Goldman Sachs: Next President will have Limited Tools to Raise U.S. Oil Supply

The next U.S. president will have a very limited set of tools to materially boost oil supply in the United States, according to investment bank Goldman Sachs.
Whoever wins the presidential election in November will have to contend with low stocks in the Strategic Petroleum Reserve (SPR). Moreover, any regulatory easing on the U.S. oil industry – expected if Donald Trump wins – would only have an impact on the longer-term U.S. crude oil production, not on immediate supply, analysts at Goldman Sachs wrote in a note carried by Reuters.

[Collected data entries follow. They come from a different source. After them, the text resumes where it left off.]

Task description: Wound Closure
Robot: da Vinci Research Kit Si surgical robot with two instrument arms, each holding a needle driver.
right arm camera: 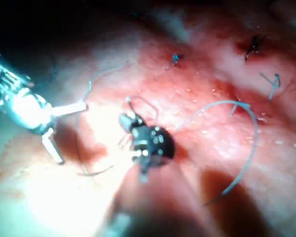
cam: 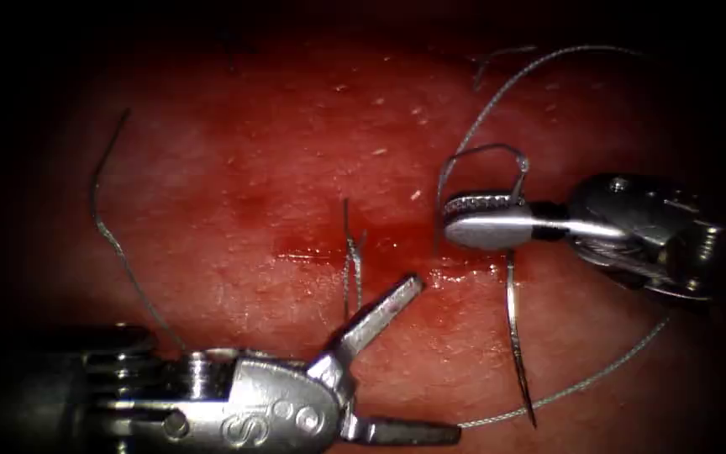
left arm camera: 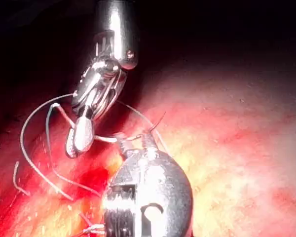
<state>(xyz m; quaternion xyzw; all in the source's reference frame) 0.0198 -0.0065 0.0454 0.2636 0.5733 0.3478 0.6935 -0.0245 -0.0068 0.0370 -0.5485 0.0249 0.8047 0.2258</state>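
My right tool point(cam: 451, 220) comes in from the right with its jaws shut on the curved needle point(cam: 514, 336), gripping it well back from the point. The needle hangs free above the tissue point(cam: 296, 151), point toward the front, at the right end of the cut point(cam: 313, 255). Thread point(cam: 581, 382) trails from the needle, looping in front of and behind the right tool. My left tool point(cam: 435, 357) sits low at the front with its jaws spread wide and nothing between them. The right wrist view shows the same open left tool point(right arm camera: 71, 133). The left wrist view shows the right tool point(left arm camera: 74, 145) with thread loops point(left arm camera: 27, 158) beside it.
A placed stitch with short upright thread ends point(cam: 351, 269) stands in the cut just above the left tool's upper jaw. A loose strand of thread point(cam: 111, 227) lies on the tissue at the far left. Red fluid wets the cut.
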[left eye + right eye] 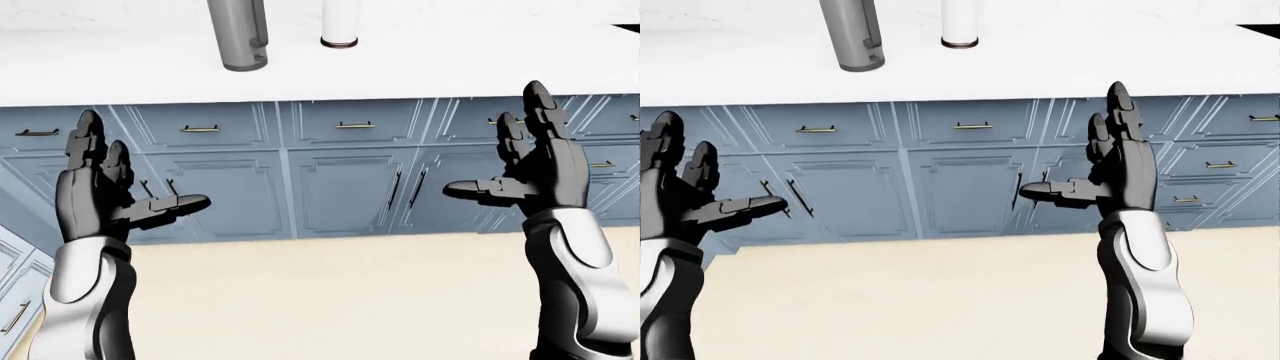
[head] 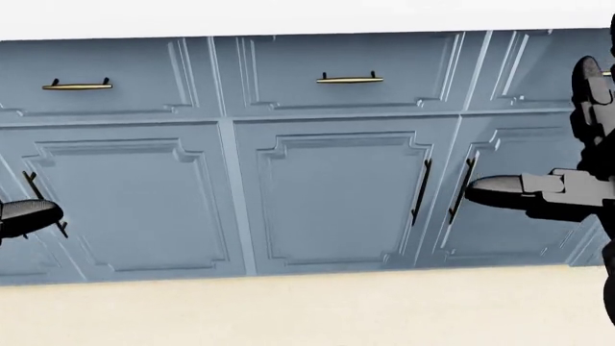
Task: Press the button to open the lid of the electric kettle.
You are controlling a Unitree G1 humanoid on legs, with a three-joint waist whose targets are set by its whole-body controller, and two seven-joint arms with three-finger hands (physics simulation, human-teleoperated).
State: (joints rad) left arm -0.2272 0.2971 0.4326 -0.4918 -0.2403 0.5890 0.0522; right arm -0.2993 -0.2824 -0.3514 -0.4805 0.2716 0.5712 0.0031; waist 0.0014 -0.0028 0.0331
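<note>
A grey cylinder with a side handle (image 1: 240,36), seemingly the lower part of the electric kettle, stands on the white counter (image 1: 450,64) at the top of the left-eye view. Its top, lid and button are cut off by the view's edge. My left hand (image 1: 125,176) is open, fingers up, at the left, in the air before the cabinets. My right hand (image 1: 505,154) is open at the right, also raised, fingers up and thumb pointing left. Both hands are empty and well below the counter top, far from the kettle.
A white cylinder with a dark base (image 1: 340,26) stands on the counter right of the grey one. Blue cabinet doors (image 2: 337,202) and drawers with brass handles (image 2: 349,79) run under the counter. Beige floor (image 1: 330,300) lies below them.
</note>
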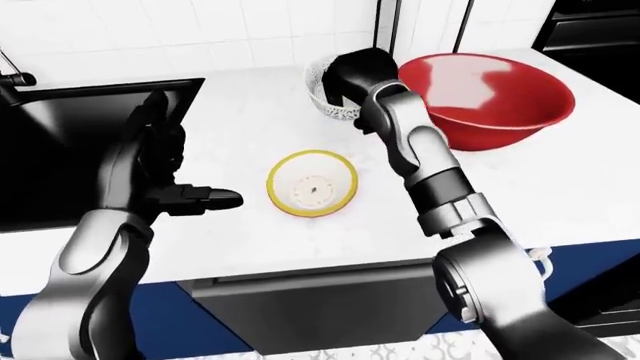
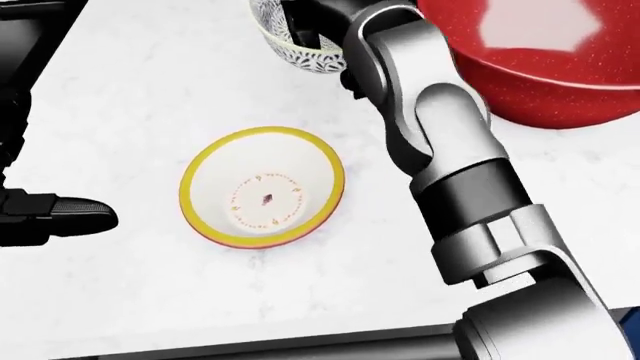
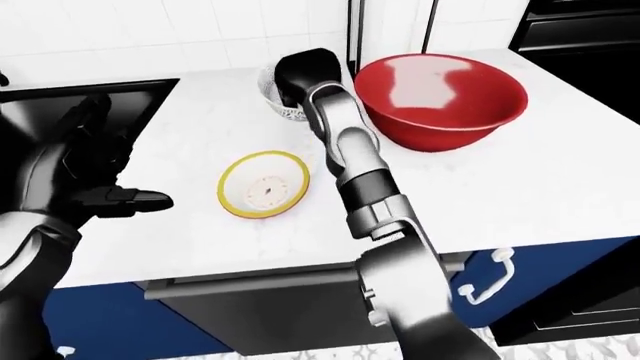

Earlier this week, Goldman Sachs Research said in an analysis that the Permian, the biggest U.S. oil basin, is headed for slower – but still robust – growth.
“The annual average production growth in the maturing Permian basin is likely to gradually decline from an exceptionally strong 520,000 barrels per day in 2023 to 340,000 barrels per day this year, and to a still robust 270,000 barrels per day in 2026,” Yulia Grigsby, an energy economist in Goldman Sachs Research, wrote.
Even if the Permian oil production growth is slowing, it will remain robust through 2026, due to drilling and completion efficiency and price forecasts of $79 per barrel WTI Crude this year and $76 a barrel WTI next year. These price forecasts are modestly above Goldman analysts’ estimate of $74 per barrel as the breakeven price of Permian oil.
Meanwhile, Citi said in a research note this week that if Donald Trump becomes president again, this would have a net bearish impact on oil prices as a result of oil-friendly policies and trying to push OPEC+ to increase supply to the market.
“Trump could roll back environmental policies, though broadly overturning the (Inflation Reduction Act) looks unlikely due to its positive impacts in red states,” analysts at Citi wrote in the note carried by Reuters.